(Exercise) Among the entries below, find each line with "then" and show it.

(Source data)
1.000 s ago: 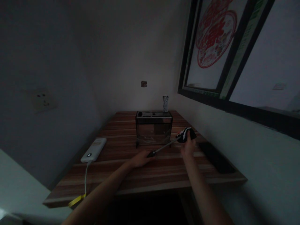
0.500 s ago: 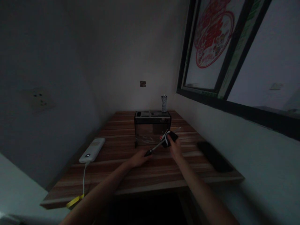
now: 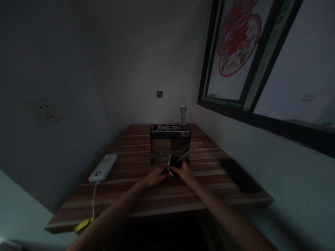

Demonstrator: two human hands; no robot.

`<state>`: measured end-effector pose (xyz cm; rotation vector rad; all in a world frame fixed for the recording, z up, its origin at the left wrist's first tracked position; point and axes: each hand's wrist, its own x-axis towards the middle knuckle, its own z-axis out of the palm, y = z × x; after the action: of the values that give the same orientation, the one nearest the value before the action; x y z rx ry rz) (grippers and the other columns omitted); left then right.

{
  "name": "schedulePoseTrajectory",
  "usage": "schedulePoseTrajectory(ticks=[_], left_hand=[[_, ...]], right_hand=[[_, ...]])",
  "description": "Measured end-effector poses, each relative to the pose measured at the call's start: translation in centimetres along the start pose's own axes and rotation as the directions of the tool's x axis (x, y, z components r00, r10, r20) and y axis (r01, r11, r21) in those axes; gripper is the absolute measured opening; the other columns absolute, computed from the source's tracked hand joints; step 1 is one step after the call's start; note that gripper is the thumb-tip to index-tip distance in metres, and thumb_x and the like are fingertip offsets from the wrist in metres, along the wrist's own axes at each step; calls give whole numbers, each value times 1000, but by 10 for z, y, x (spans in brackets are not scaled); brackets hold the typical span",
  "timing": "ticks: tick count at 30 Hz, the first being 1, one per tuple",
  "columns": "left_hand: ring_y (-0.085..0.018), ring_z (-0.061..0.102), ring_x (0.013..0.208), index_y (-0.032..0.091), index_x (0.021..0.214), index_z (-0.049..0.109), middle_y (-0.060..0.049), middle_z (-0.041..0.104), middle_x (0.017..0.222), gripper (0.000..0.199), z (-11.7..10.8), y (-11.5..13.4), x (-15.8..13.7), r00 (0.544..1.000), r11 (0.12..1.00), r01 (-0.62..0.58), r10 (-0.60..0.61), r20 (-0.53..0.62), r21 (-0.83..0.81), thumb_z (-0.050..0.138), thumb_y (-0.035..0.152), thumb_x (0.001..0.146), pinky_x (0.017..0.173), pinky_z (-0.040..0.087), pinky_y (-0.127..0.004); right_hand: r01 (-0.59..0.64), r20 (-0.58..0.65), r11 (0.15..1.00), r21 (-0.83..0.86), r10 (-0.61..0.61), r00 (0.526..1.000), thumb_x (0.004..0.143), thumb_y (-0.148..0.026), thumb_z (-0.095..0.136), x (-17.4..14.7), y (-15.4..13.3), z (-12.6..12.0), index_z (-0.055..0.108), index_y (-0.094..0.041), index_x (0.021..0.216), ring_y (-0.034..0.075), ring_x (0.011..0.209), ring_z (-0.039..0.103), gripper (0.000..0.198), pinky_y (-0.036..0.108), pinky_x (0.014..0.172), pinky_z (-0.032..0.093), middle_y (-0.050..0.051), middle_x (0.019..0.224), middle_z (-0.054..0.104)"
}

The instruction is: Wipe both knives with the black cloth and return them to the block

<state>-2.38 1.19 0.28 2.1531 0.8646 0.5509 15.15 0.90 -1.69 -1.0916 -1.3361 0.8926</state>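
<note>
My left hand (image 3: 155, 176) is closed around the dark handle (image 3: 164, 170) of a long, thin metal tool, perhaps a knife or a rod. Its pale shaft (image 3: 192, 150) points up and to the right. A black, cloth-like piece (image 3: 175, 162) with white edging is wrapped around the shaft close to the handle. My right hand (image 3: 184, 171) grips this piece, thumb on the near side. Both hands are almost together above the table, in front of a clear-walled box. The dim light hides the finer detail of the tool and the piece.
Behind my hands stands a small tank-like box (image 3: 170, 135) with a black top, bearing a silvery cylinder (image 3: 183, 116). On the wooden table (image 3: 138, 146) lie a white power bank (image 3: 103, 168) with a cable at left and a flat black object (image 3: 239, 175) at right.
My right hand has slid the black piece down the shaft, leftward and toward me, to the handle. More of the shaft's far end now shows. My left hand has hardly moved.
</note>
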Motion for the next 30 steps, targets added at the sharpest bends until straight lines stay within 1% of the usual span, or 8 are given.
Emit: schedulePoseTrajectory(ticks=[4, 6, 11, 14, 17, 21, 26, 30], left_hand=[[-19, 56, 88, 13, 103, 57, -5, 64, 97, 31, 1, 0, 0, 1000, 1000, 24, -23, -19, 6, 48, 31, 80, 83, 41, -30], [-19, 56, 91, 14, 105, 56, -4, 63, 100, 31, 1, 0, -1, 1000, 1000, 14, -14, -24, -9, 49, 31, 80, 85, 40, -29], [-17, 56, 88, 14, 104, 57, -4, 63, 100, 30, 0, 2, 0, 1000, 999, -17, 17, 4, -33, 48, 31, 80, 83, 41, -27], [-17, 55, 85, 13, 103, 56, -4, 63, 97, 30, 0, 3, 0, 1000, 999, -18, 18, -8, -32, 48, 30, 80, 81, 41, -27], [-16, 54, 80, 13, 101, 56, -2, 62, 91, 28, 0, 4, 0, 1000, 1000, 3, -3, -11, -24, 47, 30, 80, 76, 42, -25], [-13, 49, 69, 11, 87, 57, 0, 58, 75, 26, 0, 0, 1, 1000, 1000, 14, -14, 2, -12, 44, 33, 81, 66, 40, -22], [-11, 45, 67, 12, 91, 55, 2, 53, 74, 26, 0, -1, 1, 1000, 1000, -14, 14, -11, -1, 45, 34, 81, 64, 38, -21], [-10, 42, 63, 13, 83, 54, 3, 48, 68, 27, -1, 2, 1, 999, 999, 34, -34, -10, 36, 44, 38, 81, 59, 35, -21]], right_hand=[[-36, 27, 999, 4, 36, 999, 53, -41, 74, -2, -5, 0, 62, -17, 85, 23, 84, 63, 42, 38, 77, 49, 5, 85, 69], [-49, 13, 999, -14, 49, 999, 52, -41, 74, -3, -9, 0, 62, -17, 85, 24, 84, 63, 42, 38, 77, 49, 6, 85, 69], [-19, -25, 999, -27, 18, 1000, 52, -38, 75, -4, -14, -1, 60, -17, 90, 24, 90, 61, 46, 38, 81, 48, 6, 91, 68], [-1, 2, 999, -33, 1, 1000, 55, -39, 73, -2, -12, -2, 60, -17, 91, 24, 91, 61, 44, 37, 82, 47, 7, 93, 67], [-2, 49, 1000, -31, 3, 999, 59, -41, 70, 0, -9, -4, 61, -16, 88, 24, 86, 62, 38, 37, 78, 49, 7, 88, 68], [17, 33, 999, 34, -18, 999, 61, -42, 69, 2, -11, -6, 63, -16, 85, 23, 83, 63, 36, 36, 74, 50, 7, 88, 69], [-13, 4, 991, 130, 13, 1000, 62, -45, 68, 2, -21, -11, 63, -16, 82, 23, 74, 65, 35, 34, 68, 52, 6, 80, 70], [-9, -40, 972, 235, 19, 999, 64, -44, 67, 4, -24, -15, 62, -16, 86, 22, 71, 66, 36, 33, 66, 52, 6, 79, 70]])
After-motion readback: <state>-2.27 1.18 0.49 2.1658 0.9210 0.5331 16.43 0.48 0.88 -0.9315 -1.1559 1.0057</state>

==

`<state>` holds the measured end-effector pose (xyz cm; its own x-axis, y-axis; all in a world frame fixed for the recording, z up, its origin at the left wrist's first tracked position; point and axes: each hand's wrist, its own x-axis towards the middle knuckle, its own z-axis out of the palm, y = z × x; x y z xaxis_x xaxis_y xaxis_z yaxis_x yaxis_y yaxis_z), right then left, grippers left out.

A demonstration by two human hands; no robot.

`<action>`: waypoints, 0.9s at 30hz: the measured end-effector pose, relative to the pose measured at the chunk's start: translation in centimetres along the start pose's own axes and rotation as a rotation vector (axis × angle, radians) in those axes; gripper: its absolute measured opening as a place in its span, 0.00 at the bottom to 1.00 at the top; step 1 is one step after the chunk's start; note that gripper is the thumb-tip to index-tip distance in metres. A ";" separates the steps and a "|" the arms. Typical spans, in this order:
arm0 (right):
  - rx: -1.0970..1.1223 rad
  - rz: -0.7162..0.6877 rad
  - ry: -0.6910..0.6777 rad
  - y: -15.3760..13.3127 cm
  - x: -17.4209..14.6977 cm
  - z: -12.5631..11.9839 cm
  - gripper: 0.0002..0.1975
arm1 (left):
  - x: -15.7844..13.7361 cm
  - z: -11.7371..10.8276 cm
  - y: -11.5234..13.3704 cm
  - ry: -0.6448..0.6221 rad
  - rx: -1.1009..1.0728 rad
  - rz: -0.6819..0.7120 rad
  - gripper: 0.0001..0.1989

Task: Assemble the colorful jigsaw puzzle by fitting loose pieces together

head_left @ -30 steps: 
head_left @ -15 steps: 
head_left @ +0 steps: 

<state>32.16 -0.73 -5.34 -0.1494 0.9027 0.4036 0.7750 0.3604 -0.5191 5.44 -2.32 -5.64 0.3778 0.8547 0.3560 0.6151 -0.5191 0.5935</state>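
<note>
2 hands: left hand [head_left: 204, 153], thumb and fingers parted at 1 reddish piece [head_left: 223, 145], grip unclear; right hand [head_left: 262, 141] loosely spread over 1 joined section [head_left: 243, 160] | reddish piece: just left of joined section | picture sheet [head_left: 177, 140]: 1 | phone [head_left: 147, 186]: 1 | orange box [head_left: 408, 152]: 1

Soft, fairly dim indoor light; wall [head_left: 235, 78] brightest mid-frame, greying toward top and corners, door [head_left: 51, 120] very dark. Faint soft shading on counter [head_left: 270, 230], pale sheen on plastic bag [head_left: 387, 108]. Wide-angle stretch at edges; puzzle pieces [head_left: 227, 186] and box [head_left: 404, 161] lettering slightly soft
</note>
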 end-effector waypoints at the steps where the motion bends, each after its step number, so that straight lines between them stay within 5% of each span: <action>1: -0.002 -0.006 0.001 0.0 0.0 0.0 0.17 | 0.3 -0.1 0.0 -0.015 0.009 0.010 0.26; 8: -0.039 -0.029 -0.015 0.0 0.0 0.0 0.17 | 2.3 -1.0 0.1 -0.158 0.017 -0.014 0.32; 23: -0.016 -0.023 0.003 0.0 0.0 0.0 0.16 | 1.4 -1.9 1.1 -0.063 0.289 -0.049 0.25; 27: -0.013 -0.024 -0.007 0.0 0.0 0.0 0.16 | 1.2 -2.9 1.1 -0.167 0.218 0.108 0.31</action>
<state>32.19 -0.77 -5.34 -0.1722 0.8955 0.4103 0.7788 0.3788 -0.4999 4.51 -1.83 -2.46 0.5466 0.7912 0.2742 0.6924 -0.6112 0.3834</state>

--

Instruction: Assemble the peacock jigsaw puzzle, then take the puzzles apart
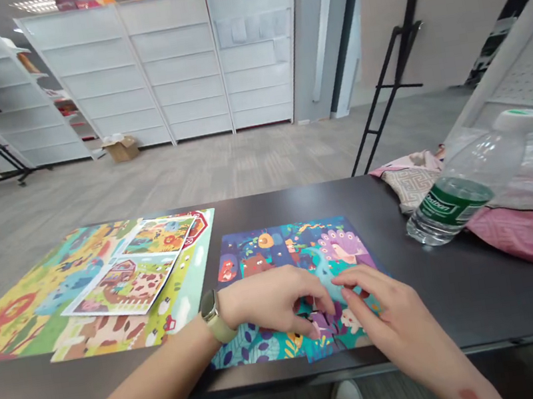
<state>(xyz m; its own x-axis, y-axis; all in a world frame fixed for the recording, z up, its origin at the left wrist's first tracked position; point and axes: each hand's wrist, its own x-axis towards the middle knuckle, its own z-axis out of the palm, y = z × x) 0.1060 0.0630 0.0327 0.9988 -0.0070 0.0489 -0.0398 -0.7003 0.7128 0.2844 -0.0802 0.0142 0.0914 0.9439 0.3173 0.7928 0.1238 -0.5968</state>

(Output of the task)
`<state>`: measured end-effector pose (xyz cm; rotation vector rad; all in a world frame fixed for the recording, z up, its origin at the left wrist's first tracked position; point and axes: each hand's wrist, its own x-axis towards the middle knuckle, its own z-axis out of the palm, y = z × x; after the action: of the values that give the same orientation, the one nearest the value before the action; x y z rx ry rz) (grippers and the other columns omitted); left then right.
`<state>` holds the measured end-effector pose (xyz cm; its own x-axis, y-axis; all in a world frame fixed for the recording, z up, its origin at the left wrist's first tracked position; point and axes: each hand's wrist, its own x-axis towards the middle knuckle, its own z-axis out of the palm, y = z × x; x y z xaxis_x xaxis_y xaxis_z yaxis_x yaxis_y yaxis_z), right then left, grippers left out.
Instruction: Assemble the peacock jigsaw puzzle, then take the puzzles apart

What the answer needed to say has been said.